What a win with that project - top notch as always - keep the content coming - you give me so much inspiration, thank you Team.
Cheers. 🍻
Will have to bring you some fish frames 🐟😉😁
Excellent video!
Thanks Terry. Tough trying to think about camera angles while actually doing the work.
Thank you very much!
I'm now up to three 0.9m³ bays & two 1.5m³ bays, all to feed 75m² of beds, a 3m x 6m polytunnel & a 2m x3m greenhouse & scrounging organic material to fill those bays has become a near obsession. Heck, I'm shredding 200kg of brown cardboard every year for carbon content & collecting the same amount of seaweed (plenty of the latter makes ordinary potato varieties taste fantastic).
Then I give most of what I grow away, as Mum & kid bother passed away inside the past year & a half, so there's only me & sister left.
Sorry to learn of your loss. We are certainly going into this a little blind but we’ll give it our best shot. We have plenty of brown material in the paddocks and machines to help gather it.
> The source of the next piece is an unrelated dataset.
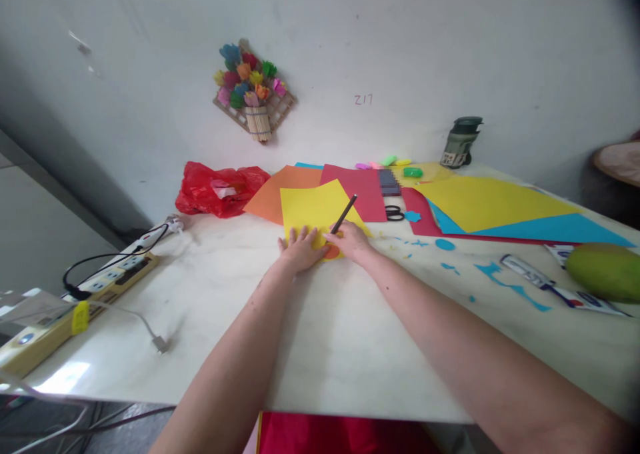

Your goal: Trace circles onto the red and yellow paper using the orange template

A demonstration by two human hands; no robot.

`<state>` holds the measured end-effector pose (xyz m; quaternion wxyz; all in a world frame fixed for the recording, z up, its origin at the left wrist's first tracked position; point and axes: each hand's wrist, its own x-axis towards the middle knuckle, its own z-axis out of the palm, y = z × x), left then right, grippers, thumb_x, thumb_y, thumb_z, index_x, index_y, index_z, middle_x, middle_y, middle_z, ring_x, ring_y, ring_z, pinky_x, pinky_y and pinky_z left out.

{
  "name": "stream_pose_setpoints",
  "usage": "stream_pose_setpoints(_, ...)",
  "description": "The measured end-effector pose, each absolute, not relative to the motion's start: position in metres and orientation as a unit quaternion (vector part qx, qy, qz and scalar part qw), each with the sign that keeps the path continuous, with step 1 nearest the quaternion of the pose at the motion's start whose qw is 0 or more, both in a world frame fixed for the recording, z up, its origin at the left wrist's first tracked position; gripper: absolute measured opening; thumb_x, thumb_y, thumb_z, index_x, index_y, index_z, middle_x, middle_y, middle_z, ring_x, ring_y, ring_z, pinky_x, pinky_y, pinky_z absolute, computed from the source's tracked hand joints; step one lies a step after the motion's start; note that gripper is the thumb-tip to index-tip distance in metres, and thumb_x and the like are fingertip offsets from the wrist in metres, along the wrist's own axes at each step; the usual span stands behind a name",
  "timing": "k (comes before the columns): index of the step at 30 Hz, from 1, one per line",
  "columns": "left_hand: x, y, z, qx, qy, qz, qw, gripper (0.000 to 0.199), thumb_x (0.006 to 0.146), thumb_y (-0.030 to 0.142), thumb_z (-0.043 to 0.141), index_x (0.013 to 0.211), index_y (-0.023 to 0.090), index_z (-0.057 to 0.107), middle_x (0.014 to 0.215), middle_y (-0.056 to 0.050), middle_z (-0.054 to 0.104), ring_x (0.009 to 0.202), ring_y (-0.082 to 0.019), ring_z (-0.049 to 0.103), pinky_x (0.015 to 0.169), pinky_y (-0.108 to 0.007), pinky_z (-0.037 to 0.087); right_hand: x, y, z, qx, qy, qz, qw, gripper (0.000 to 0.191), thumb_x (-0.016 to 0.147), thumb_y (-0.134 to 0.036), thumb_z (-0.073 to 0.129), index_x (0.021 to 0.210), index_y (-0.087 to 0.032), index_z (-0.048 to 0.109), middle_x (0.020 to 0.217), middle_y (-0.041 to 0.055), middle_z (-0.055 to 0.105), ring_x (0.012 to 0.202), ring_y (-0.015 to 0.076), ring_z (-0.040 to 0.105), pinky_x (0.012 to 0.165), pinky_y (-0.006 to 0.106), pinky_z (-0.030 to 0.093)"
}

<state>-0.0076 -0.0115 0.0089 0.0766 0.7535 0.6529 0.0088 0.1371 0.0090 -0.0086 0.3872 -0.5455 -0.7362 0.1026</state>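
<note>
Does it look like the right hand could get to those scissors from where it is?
Probably yes: the scissors lie beyond the right hand, off to its right, and nothing tall seems to stand between. It grips a dark pencil, though, which may need putting down first.

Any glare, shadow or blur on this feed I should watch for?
Head view: bright glare on the table, lower left by the power strip; head view: soft shadow beside the left forearm; head view: upper-right corner darkened, blocky pixelation at the dark rectangular item; head view: dark writing tool stands out clearly.
</note>
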Motion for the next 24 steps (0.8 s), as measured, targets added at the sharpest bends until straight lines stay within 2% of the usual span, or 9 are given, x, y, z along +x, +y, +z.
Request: stream_pose_setpoints(24, -0.0074, -0.0126, 0.0104, 0.751, 0.655, 0.009, 0.083, 0.069, 0.071, 0.064, 0.021, 0.130, 0.030, 0.011, 0.138, 0.003, 0.004, 0.123, -0.027, -0.004, 0.093, -0.055, 0.002, 0.1376, 0.0085, -0.0080, -0.559, -0.720, 0.117, 0.395, 0.025, 0.067, -0.040, 0.053, 0.075, -0.017, 0.061, 0.085, 0.0054, 0.061, 0.081, 0.0144, 0.056, 0.072, 0.024, 0.042)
We also have a good source of coffee grinds for nitrogen.
If water's a concern, think again about raised beds, as they need significantly more than keeping things at ground level, plus ground level beds with no physical borders let crops root out into the paths.
I use 1.2m wide beds, with 0.45m paths, the latter made of shredded woody garden material & freebies from a tree surgeon. The plants actually seem to prefer rooting into the decomposing path material!
Yes I have heard that elsewhere too. Fortunately we have an abundance of water. Thank you for the heads up on all this.